■ Work order ■
Using the data that follows, give the number of lines in which the word "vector" occurs. Write only the number.

————————

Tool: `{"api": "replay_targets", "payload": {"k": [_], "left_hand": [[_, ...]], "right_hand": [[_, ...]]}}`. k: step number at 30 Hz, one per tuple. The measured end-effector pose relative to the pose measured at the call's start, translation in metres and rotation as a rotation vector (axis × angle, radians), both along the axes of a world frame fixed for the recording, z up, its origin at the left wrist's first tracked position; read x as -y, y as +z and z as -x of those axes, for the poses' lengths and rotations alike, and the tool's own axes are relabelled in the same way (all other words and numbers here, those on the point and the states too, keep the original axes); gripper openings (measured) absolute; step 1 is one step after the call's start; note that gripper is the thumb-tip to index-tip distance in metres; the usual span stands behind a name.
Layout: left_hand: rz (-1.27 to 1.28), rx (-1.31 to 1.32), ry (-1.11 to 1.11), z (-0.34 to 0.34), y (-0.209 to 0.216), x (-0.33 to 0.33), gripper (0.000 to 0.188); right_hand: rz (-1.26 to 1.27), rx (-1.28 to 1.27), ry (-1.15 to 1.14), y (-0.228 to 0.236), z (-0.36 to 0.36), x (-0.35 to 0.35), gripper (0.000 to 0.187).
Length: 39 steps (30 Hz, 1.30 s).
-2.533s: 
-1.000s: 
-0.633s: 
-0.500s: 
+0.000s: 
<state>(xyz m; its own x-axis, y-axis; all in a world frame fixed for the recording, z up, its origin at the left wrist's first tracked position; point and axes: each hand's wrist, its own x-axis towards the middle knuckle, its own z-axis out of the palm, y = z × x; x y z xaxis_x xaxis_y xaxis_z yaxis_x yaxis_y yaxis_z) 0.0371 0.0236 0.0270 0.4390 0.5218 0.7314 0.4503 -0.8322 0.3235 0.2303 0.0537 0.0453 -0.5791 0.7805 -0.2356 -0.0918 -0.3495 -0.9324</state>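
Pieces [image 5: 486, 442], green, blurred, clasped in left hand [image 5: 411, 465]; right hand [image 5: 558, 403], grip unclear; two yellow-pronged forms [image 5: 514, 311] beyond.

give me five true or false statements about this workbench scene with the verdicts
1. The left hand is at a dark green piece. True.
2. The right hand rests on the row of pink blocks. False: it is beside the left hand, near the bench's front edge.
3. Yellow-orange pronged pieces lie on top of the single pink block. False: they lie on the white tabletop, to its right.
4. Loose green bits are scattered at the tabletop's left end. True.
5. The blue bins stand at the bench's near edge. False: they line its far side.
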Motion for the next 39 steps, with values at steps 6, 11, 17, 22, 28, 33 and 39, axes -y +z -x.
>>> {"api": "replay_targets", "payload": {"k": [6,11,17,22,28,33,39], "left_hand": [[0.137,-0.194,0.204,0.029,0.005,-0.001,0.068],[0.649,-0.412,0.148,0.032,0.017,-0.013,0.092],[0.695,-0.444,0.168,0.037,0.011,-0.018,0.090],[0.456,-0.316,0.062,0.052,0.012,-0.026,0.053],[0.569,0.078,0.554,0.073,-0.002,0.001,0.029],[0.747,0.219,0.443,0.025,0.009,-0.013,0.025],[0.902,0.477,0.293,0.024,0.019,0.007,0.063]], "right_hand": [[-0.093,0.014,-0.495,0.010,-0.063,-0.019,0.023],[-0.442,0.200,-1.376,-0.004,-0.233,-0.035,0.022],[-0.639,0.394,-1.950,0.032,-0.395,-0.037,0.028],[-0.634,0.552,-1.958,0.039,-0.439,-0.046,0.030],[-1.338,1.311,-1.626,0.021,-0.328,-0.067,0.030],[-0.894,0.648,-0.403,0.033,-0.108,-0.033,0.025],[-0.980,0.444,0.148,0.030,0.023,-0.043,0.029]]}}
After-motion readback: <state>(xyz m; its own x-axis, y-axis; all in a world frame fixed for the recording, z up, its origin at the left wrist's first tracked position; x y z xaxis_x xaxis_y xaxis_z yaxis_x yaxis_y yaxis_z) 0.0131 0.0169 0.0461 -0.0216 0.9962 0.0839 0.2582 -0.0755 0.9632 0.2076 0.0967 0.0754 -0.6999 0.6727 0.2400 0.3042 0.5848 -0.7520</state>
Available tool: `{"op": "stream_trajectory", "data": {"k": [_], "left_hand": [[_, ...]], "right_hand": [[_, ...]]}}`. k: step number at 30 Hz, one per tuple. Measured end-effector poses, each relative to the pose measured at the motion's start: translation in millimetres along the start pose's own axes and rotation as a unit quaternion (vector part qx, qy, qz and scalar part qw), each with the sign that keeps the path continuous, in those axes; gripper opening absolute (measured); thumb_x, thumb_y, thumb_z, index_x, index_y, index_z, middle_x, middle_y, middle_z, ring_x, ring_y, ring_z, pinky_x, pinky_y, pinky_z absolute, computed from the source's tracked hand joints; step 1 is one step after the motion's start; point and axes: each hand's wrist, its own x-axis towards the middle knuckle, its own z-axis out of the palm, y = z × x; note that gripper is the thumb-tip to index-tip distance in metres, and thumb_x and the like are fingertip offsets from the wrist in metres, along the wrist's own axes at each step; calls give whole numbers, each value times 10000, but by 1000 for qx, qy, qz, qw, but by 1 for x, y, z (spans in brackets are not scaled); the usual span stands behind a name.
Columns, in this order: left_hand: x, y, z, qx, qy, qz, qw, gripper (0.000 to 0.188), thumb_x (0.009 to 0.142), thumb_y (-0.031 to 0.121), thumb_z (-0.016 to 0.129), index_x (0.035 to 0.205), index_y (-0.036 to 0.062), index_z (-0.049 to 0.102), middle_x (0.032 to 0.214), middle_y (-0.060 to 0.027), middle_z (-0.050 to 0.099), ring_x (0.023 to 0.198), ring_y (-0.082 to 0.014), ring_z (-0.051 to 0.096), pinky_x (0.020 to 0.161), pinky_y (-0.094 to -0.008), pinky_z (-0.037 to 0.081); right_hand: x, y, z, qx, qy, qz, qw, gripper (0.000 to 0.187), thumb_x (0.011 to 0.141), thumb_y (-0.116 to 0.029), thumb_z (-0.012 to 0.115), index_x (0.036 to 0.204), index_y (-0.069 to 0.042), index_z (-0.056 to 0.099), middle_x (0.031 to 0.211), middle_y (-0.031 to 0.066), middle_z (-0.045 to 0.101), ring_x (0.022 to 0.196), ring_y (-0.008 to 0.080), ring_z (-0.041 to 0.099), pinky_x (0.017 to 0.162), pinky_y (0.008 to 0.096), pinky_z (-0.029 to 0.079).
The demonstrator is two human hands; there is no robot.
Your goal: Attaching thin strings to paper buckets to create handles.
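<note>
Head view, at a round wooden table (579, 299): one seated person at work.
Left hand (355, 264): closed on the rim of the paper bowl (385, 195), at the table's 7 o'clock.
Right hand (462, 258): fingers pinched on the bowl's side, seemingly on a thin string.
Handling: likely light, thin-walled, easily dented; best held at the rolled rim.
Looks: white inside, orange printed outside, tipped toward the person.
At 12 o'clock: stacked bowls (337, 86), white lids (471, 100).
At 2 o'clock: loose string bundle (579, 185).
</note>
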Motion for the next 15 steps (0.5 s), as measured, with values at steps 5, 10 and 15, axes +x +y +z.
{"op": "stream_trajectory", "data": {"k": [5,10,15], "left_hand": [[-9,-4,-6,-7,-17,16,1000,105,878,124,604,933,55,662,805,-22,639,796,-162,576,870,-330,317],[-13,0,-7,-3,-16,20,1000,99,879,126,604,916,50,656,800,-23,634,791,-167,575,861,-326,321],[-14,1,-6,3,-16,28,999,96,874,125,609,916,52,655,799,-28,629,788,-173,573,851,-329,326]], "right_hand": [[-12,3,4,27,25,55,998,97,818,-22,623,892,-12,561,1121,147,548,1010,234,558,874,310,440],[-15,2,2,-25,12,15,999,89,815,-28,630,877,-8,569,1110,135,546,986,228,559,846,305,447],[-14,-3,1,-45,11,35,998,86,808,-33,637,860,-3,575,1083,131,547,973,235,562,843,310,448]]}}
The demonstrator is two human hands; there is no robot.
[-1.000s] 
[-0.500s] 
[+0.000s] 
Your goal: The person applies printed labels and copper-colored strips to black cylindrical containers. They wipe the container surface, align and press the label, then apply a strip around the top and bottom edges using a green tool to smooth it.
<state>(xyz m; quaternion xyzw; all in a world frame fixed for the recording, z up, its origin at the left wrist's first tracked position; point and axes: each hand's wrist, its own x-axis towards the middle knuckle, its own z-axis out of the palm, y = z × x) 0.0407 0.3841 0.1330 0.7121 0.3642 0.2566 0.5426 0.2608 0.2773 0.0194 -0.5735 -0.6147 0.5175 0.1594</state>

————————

■ Exercise output ■
2